Recuerdo que, por allá en 1982, con motivo del primer Campeonato Mundial de Fútbol del que albergo algún recuerdo, decidí coleccionar las estampas clásicas del álbum de Panini. Cada fotografía, cada imagen, cada caramelo estaban acompañados de datos esenciales acerca de los jugadores en cuestión.
Algo en lo que reparé por entonces fue en las edades de los miembros de cada seleccionado. Todos, sin excepción alguna y como es lógico suponerlo habían nacido en los 50, o a lo sumo en los 60. En ningún caso había representación alguna de décadas posteriores. Era el orden natural de las cosas y así lo entendí desde ese momento, a mis seis años.
Similar era el caso de los músicos. Colin Hay, de Men at Work, y Cindy Lauper vinieron al mundo en 1953; Michael Jackson en 1958. Como debía ser.
Luego empecé a concentrar parte de mi pueril atención en los certámenes de belleza. En las biografías de las mujeres del momento, —Marcela Hurtado y Susana Caldas Lemaitre entre ellas—. De nuevo estaba claro que casi todas las beldades en boga habían llegado al mundo en la década prodigiosa. Era normal.
Pero, de unos años a la fecha, he visto cómo reinas, deportistas, actores, actrices, líderes políticos y estrellas de rock tienen mi edad, y, más triste aún, son más jóvenes que yo. ¿Es concebible acaso que a la fecha alguien de 18 años haya nacido en 1989? Me cuesta creerlo.
Algo parece no estar funcionando bien en el mundo. Ahora resulta que Alex Turner (vocalista de los Arctik Monkeys) comenzó su terrena existencia en 1986 y que John Hassall (bajista de los Libertines) llegó al planeta en 1981. Leonardo Messi (delantero del Barcelona) es de la cosecha 1987,  Absurdo… ¿no? Somos unos vejetes valetudinarios y se nos fue el tiempo.
Muchos jóvenes no saben quién es Fernando González Pacheco, e ignoran por completo que en 1988 hubo algo llamado Concierto de Conciertos. Tampoco tienen claro que alguna vez la televisión se reducía a dos canales nacionales o que antes de Microsoft Messenger existieron cosas llamadas mIRC o ICQ.
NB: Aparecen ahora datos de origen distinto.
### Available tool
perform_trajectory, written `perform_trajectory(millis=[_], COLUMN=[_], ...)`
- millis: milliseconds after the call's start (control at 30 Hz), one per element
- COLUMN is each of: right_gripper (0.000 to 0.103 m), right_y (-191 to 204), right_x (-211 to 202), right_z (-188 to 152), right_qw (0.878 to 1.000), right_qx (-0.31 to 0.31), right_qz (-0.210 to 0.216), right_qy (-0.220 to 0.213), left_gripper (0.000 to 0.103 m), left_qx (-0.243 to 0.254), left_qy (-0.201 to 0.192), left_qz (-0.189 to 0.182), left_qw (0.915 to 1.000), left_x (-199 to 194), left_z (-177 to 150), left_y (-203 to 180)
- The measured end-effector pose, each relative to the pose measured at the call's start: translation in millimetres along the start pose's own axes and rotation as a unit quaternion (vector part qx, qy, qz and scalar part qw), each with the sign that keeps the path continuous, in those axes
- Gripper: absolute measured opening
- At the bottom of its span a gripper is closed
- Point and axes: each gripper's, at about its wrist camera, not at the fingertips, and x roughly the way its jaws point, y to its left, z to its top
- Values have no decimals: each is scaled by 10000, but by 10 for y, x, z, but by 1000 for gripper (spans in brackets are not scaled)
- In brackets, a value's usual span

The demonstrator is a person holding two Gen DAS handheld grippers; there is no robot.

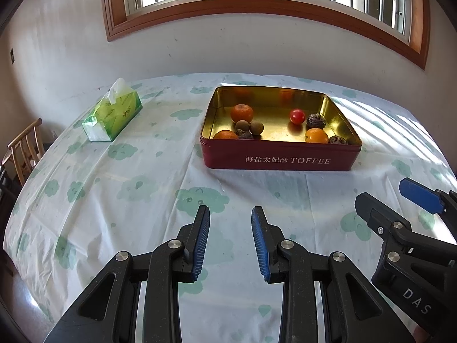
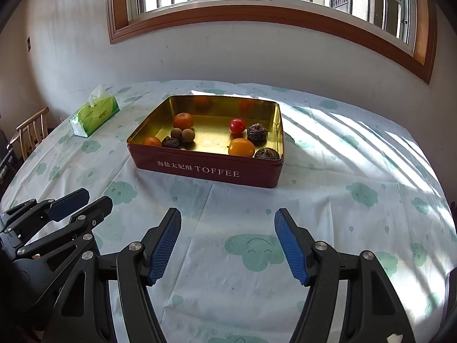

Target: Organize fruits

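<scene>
A red toffee tin with a gold inside stands on the table. In it lie three oranges, a red tomato, two brown longans and dark wrinkled fruits. My left gripper is open and empty, low over the cloth in front of the tin; it also shows in the right wrist view. My right gripper is open and empty, to the right of the left one; it also shows in the left wrist view.
A green tissue box lies at the back left of the table. A white cloth with green cloud prints covers the table. A wooden chair stands at the left edge. A wall with a window is behind.
</scene>
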Motion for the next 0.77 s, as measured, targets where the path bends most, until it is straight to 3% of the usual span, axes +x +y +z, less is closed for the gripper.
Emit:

Lo anterior me ha llevado a concluir que, cuando los seres humanos de gran reconocimiento universal o local comienzan a ser menores que nosotros es el momento tardío de preocuparnos. De darnos cuenta de lo poco que hemos hecho con estos tres decenios de vida, que se fueron.
En algún momento me propuse, amparado en la dignidad, no celebrar la carrera de alguien que osara, por infame capricho del destino, tener una edad inferior a la mía.
Pero ahora que los años van cayendo con todo su ímpetu sobre mi generación he tenido que admitir que cada vez me alejo más de esos días en que era excepcionalmente joven y que otros vendrán a hacer lo que los de mi edad no conseguimos.
Ahora veo con tristeza que los segundos se me fueron volviendo años y que mientras yo esperaba a crecer hubo otros que consiguieron aprovechar su tiempo de manera más fértil, prolífica y productiva. Algunos nacieron en 1984, y otros, ¡sí! Otros en 1986, cuando yo ya era un preadolescente en ciernes.
Dirán muchos, con toda razón, que es el orden natural y obvio de las cosas. Pero a mí nadie me lo advirtió.
Nadie me dijo que los años implacables e imperceptibles iban derrumbándose uno a uno, como cuentagotas martirizantes sobre mis días. Y que soy, en contra de mi propio concepto sobre mí, un vejete para quien la veintena ya es un recuerdo, cada vez más distante.
Duele saber que la vida se va, como un perfume, enmarañada en un manojo de años con fecha de caducidad. Pero así es. Y cada día, no importa lo mucho que lo neguemos, se nos va apagando el alma un tanto.